I'm 100% sure that - because of our current broken, failed society - most of us could sleep for a month, shuffling to the toilet to relief, kitchen for food, then right back to bed. That fact alone should scream to you that there's something deeply broken and failed about the world we live in.

We produce enough for ~10 billion people to eat, and housing stock is either at- or above-demand everywhere. The problem is how much of it is tied up in 'investment property' and the whole 'short term rental market' (think AirBnB and such). We can solve the logistics challenge of moving that food around if we want to. The only reason we don't is because it is far more profitable to let people starve, and let people live unhomed.

People aren't lazy. Sure, you'll get the one or two that try to scam the system, maybe even one or two that succeed. Nowhere near as many as we have right now (the rich).

The retired gave what they had, and they earned their rest. The disabled will find work in their time, in their own way. They will find me supporting them and cheering them every step of the way.

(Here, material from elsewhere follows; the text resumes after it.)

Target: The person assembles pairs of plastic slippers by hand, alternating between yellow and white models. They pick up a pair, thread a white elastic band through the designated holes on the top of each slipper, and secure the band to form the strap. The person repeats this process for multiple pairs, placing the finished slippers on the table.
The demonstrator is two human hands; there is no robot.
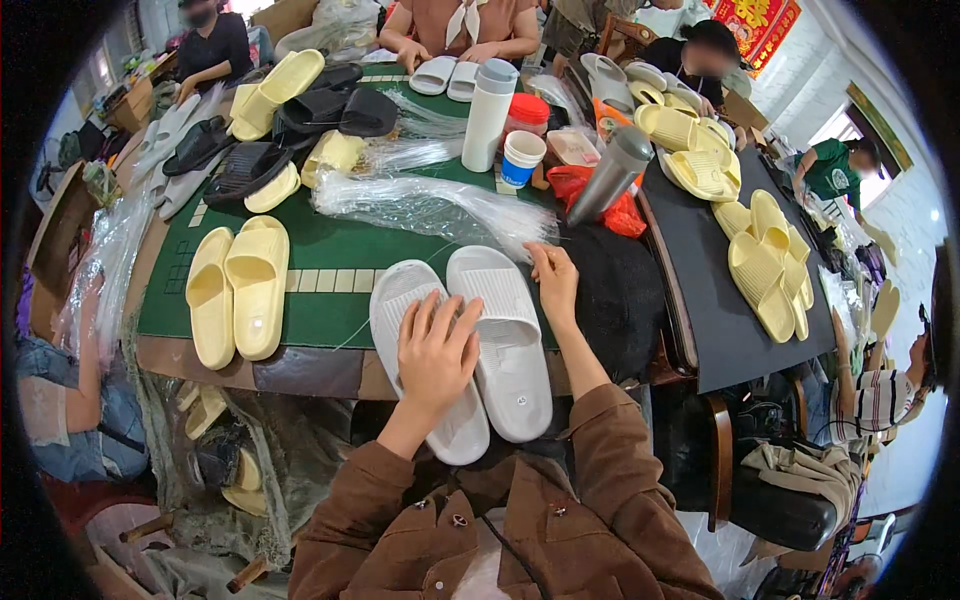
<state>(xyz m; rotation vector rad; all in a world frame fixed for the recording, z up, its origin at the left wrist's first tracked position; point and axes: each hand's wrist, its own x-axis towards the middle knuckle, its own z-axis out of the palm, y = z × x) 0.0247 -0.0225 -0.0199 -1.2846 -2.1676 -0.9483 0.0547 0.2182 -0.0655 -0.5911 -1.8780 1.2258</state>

Another aspect of all this is that we absolutely need to slow down. I mean it. We don't need 20,000 funko pops today by noon. We don't need 30,000 sneakers with lights in them. We don't need 50,000 framed "Live Laugh Love" posters.

We have the modern infrastructure such that we can know how many of these things we need, and stop. You don't need more made 'just in case'. I'm not even saying "don't have funko pops" or "don't have sneakers with lights in them" or "don't have a live laugh love poster" - I'm saying you don't need it immediately. Give it a week, if you still want it, put in an order, and get it in a week or two. It was made because you asked for it at that moment, and we didn't have a billion of them sitting in a warehouse somewhere waiting to ship the other 19,999 to a landfill.

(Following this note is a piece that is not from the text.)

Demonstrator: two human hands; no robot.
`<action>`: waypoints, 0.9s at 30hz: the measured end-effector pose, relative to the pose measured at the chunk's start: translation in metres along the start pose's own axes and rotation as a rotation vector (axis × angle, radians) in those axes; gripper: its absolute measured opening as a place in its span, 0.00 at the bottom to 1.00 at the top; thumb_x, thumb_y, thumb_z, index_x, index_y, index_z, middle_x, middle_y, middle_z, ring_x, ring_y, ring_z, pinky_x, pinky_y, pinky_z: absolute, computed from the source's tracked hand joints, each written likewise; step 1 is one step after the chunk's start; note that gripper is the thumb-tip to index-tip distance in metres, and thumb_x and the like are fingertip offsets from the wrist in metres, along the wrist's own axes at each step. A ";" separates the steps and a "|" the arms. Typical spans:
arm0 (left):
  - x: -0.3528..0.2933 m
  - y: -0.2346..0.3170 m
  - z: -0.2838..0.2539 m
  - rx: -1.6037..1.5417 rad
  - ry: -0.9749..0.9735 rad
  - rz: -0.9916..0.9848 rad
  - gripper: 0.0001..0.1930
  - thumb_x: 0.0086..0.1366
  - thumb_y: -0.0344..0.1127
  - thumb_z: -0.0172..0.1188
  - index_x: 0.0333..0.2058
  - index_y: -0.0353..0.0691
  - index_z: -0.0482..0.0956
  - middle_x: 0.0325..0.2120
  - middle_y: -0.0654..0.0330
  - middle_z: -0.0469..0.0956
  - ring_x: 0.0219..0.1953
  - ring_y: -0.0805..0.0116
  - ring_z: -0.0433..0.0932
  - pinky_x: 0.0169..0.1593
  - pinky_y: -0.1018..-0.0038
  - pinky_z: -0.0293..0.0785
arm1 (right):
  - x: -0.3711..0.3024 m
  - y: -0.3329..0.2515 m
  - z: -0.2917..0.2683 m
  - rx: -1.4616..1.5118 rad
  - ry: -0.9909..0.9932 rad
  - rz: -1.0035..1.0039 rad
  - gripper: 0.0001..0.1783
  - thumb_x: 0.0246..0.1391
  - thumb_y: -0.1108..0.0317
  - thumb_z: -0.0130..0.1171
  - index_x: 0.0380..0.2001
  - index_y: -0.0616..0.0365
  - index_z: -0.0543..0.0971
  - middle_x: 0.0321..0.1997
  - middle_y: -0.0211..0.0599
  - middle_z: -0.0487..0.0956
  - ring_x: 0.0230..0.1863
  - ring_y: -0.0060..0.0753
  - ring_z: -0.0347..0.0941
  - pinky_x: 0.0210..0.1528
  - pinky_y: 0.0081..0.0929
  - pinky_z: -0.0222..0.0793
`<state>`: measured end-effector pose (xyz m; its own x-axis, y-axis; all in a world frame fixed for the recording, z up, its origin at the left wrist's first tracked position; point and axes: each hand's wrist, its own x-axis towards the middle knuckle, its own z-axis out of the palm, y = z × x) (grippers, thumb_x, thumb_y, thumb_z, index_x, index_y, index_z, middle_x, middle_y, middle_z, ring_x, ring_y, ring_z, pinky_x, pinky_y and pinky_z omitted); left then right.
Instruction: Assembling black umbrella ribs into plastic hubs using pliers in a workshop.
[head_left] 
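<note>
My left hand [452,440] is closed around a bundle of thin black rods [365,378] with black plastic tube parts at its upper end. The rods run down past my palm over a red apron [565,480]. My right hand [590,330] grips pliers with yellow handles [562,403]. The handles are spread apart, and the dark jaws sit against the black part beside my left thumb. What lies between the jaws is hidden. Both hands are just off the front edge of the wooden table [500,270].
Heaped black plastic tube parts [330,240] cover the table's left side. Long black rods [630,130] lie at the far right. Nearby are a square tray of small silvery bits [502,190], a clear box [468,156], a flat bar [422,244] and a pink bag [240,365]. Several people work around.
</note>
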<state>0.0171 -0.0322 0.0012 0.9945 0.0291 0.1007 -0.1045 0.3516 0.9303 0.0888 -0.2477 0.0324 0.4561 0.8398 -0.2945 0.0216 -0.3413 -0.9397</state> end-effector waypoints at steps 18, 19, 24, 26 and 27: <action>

The huge drop this would mean in work required would be amazing. We may just hit the fabled 4-day/20-hour week with such a system. Maybe even less.

So, the need to even have every able-bodied person working is moot. There's just not honestly enough to do. We'd all switch to small, local stuff - like taking care of our community, being with them, and maybe finding out that disabled person - that wasn't useful to capitalism - has a wonderfully sweet voice, singing in the park, while you lie under the giant trees, twisting dandelions into crowns.